┌──

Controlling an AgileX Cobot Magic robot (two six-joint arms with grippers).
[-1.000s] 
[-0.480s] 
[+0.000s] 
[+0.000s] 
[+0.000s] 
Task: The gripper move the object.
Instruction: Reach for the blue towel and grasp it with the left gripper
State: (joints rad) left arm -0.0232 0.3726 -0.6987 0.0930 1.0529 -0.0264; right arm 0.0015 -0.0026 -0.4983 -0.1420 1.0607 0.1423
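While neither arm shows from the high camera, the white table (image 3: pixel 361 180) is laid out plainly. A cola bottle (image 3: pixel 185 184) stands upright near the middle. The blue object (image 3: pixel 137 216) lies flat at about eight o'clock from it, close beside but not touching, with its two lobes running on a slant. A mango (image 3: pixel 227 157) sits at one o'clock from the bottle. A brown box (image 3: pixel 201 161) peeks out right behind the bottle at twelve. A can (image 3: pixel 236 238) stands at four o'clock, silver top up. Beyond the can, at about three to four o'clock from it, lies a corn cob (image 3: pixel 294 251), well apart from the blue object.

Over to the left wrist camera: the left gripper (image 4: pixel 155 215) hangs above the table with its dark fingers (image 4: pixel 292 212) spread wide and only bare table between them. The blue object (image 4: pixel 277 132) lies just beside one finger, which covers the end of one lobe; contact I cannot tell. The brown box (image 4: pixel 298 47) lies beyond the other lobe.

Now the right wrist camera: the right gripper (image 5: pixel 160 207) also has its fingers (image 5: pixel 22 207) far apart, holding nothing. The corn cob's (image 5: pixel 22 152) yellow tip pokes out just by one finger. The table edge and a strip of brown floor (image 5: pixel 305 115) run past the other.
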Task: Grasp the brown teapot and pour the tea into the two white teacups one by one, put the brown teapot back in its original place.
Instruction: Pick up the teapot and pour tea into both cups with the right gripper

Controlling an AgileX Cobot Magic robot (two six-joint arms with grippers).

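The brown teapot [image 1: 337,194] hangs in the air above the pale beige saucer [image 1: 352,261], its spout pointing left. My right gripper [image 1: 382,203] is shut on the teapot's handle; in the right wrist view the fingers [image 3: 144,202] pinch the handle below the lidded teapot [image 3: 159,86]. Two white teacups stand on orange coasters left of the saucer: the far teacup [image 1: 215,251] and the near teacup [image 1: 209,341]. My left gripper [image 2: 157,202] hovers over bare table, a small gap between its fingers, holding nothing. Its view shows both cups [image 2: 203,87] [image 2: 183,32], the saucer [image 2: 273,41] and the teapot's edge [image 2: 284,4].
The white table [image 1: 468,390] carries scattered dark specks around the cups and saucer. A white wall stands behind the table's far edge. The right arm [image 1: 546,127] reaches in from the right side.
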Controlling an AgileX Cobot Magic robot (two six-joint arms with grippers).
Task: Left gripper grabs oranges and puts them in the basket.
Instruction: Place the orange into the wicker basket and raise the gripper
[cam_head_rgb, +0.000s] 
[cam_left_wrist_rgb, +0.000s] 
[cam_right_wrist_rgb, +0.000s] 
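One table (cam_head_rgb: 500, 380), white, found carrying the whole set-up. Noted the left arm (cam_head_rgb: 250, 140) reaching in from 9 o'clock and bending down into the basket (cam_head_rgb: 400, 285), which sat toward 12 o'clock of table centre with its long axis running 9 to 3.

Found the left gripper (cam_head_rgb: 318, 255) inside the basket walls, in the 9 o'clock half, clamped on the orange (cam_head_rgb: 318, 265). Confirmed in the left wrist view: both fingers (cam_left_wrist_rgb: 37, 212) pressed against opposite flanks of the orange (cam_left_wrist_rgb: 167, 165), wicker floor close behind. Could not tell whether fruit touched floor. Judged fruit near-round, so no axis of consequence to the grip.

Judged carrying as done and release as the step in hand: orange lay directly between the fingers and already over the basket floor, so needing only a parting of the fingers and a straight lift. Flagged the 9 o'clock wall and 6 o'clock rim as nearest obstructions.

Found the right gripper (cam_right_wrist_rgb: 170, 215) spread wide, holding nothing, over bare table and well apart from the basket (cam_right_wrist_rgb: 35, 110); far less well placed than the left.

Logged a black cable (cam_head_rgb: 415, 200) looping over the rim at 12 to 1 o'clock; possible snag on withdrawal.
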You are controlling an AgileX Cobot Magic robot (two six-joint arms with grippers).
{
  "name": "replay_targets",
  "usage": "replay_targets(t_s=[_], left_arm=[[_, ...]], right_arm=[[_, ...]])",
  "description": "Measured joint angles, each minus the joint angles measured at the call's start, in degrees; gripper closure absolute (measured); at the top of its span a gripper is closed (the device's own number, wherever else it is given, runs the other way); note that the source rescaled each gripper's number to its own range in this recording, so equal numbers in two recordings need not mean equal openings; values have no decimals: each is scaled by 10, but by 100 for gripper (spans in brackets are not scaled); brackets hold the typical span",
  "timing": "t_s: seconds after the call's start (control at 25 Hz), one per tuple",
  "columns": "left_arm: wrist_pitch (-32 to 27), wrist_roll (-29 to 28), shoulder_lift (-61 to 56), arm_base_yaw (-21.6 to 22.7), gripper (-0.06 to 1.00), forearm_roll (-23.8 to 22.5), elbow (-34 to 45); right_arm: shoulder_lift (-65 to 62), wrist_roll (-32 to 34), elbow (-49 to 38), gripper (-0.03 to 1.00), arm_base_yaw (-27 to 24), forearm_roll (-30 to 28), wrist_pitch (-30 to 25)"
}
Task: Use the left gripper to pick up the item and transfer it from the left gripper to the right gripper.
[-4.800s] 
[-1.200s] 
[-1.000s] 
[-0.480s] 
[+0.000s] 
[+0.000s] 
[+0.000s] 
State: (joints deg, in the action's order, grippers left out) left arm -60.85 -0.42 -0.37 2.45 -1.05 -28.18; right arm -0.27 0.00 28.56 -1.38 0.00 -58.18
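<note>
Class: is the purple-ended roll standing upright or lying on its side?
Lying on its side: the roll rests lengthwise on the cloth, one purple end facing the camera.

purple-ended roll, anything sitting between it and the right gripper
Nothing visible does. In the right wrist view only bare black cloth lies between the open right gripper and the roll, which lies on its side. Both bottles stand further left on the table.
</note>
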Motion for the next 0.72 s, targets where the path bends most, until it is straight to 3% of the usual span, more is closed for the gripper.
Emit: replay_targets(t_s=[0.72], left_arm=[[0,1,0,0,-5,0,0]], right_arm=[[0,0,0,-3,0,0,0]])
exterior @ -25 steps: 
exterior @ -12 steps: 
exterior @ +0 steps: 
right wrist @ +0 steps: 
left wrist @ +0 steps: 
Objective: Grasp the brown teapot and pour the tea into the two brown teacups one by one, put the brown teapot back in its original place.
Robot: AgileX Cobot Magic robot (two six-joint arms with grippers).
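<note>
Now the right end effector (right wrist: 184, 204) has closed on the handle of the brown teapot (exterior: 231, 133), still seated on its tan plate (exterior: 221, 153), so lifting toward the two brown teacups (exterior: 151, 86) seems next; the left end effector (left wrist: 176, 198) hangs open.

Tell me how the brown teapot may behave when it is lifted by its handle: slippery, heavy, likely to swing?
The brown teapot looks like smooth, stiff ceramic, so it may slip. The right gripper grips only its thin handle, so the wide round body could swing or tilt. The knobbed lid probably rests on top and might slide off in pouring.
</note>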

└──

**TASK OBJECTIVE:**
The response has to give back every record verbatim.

**RESULT OF THE TASK:**
Controlling an AgileX Cobot Magic robot (two six-joint arms with grippers).
[-1.000s] 
[-0.480s] 
[+0.000s] 
[+0.000s] 
[+0.000s] 
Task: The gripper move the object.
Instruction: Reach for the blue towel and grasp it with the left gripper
State: (joints rad) left arm -0.0232 0.3726 -0.6987 0.0930 1.0529 -0.0264; right arm 0.0015 -0.0026 -0.4983 -0.1420 1.0607 0.1423
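While neither arm shows from the high camera, the white table (image 3: pixel 361 180) is laid out plainly. A cola bottle (image 3: pixel 185 184) stands upright near the middle. The blue object (image 3: pixel 137 216) lies flat at about eight o'clock from it, close beside but not touching, with its two lobes running on a slant. A mango (image 3: pixel 227 157) sits at one o'clock from the bottle. A brown box (image 3: pixel 201 161) peeks out right behind the bottle at twelve. A can (image 3: pixel 236 238) stands at four o'clock, silver top up. Beyond the can, at about three to four o'clock from it, lies a corn cob (image 3: pixel 294 251), well apart from the blue object.

Over to the left wrist camera: the left gripper (image 4: pixel 155 215) hangs above the table with its dark fingers (image 4: pixel 292 212) spread wide and only bare table between them. The blue object (image 4: pixel 277 132) lies just beside one finger, which covers the end of one lobe; contact I cannot tell. The brown box (image 4: pixel 298 47) lies beyond the other lobe.

Now the right wrist camera: the right gripper (image 5: pixel 160 207) also has its fingers (image 5: pixel 22 207) far apart, holding nothing. The corn cob's (image 5: pixel 22 152) yellow tip pokes out just by one finger. The table edge and a strip of brown floor (image 5: pixel 305 115) run past the other.
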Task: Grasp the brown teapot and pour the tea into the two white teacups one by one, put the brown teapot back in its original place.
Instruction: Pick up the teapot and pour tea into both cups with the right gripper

Controlling an AgileX Cobot Magic robot (two six-joint arms with grippers).

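The brown teapot [image 1: 337,194] hangs in the air above the pale beige saucer [image 1: 352,261], its spout pointing left. My right gripper [image 1: 382,203] is shut on the teapot's handle; in the right wrist view the fingers [image 3: 144,202] pinch the handle below the lidded teapot [image 3: 159,86]. Two white teacups stand on orange coasters left of the saucer: the far teacup [image 1: 215,251] and the near teacup [image 1: 209,341]. My left gripper [image 2: 157,202] hovers over bare table, a small gap between its fingers, holding nothing. Its view shows both cups [image 2: 203,87] [image 2: 183,32], the saucer [image 2: 273,41] and the teapot's edge [image 2: 284,4].
The white table [image 1: 468,390] carries scattered dark specks around the cups and saucer. A white wall stands behind the table's far edge. The right arm [image 1: 546,127] reaches in from the right side.
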Controlling an AgileX Cobot Magic robot (two six-joint arms with grippers).
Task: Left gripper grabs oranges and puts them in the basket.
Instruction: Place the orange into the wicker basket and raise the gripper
[cam_head_rgb, +0.000s] 
[cam_left_wrist_rgb, +0.000s] 
[cam_right_wrist_rgb, +0.000s] 
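One table (cam_head_rgb: 500, 380), white, found carrying the whole set-up. Noted the left arm (cam_head_rgb: 250, 140) reaching in from 9 o'clock and bending down into the basket (cam_head_rgb: 400, 285), which sat toward 12 o'clock of table centre with its long axis running 9 to 3.

Found the left gripper (cam_head_rgb: 318, 255) inside the basket walls, in the 9 o'clock half, clamped on the orange (cam_head_rgb: 318, 265). Confirmed in the left wrist view: both fingers (cam_left_wrist_rgb: 37, 212) pressed against opposite flanks of the orange (cam_left_wrist_rgb: 167, 165), wicker floor close behind. Could not tell whether fruit touched floor. Judged fruit near-round, so no axis of consequence to the grip.

Judged carrying as done and release as the step in hand: orange lay directly between the fingers and already over the basket floor, so needing only a parting of the fingers and a straight lift. Flagged the 9 o'clock wall and 6 o'clock rim as nearest obstructions.

Found the right gripper (cam_right_wrist_rgb: 170, 215) spread wide, holding nothing, over bare table and well apart from the basket (cam_right_wrist_rgb: 35, 110); far less well placed than the left.

Logged a black cable (cam_head_rgb: 415, 200) looping over the rim at 12 to 1 o'clock; possible snag on withdrawal.
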You are controlling an AgileX Cobot Magic robot (two six-joint arms with grippers).
{
  "name": "replay_targets",
  "usage": "replay_targets(t_s=[_], left_arm=[[_, ...]], right_arm=[[_, ...]])",
  "description": "Measured joint angles, each minus the joint angles measured at the call's start, in degrees; gripper closure absolute (measured); at the top of its span a gripper is closed (the device's own number, wherever else it is given, runs the other way); note that the source rescaled each gripper's number to its own range in this recording, so equal numbers in two recordings need not mean equal openings; values have no decimals: each is scaled by 10, but by 100 for gripper (spans in brackets are not scaled); brackets hold the typical span",
  "timing": "t_s: seconds after the call's start (control at 25 Hz), one per tuple",
  "columns": "left_arm: wrist_pitch (-32 to 27), wrist_roll (-29 to 28), shoulder_lift (-61 to 56), arm_base_yaw (-21.6 to 22.7), gripper (-0.06 to 1.00), forearm_roll (-23.8 to 22.5), elbow (-34 to 45); right_arm: shoulder_lift (-65 to 62), wrist_roll (-32 to 34), elbow (-49 to 38), gripper (-0.03 to 1.00), arm_base_yaw (-27 to 24), forearm_roll (-30 to 28), wrist_pitch (-30 to 25)"
}
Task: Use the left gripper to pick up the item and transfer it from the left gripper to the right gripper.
[-4.800s] 
[-1.200s] 
[-1.000s] 
[-0.480s] 
[+0.000s] 
[+0.000s] 
[+0.000s] 
State: (joints deg, in the action's order, grippers left out) left arm -60.85 -0.42 -0.37 2.45 -1.05 -28.18; right arm -0.27 0.00 28.56 -1.38 0.00 -58.18
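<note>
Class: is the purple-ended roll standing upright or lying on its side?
Lying on its side: the roll rests lengthwise on the cloth, one purple end facing the camera.

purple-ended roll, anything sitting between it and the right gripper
Nothing visible does. In the right wrist view only bare black cloth lies between the open right gripper and the roll, which lies on its side. Both bottles stand further left on the table.
</note>
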Motion for the next 0.72 s, targets where the path bends most, until it is straight to 3% of the usual span, more is closed for the gripper.
Emit: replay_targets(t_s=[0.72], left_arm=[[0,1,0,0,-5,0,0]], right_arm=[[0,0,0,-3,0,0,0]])
exterior @ -25 steps: 
exterior @ -12 steps: 
exterior @ +0 steps: 
right wrist @ +0 steps: 
left wrist @ +0 steps: 
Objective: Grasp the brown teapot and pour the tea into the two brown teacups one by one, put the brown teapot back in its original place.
Robot: AgileX Cobot Magic robot (two six-joint arms with grippers).
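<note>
Now the right end effector (right wrist: 184, 204) has closed on the handle of the brown teapot (exterior: 231, 133), still seated on its tan plate (exterior: 221, 153), so lifting toward the two brown teacups (exterior: 151, 86) seems next; the left end effector (left wrist: 176, 198) hangs open.

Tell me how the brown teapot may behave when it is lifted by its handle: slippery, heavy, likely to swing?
The brown teapot looks like smooth, stiff ceramic, so it may slip. The right gripper grips only its thin handle, so the wide round body could swing or tilt. The knobbed lid probably rests on top and might slide off in pouring.
</note>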

The answer given here is complete.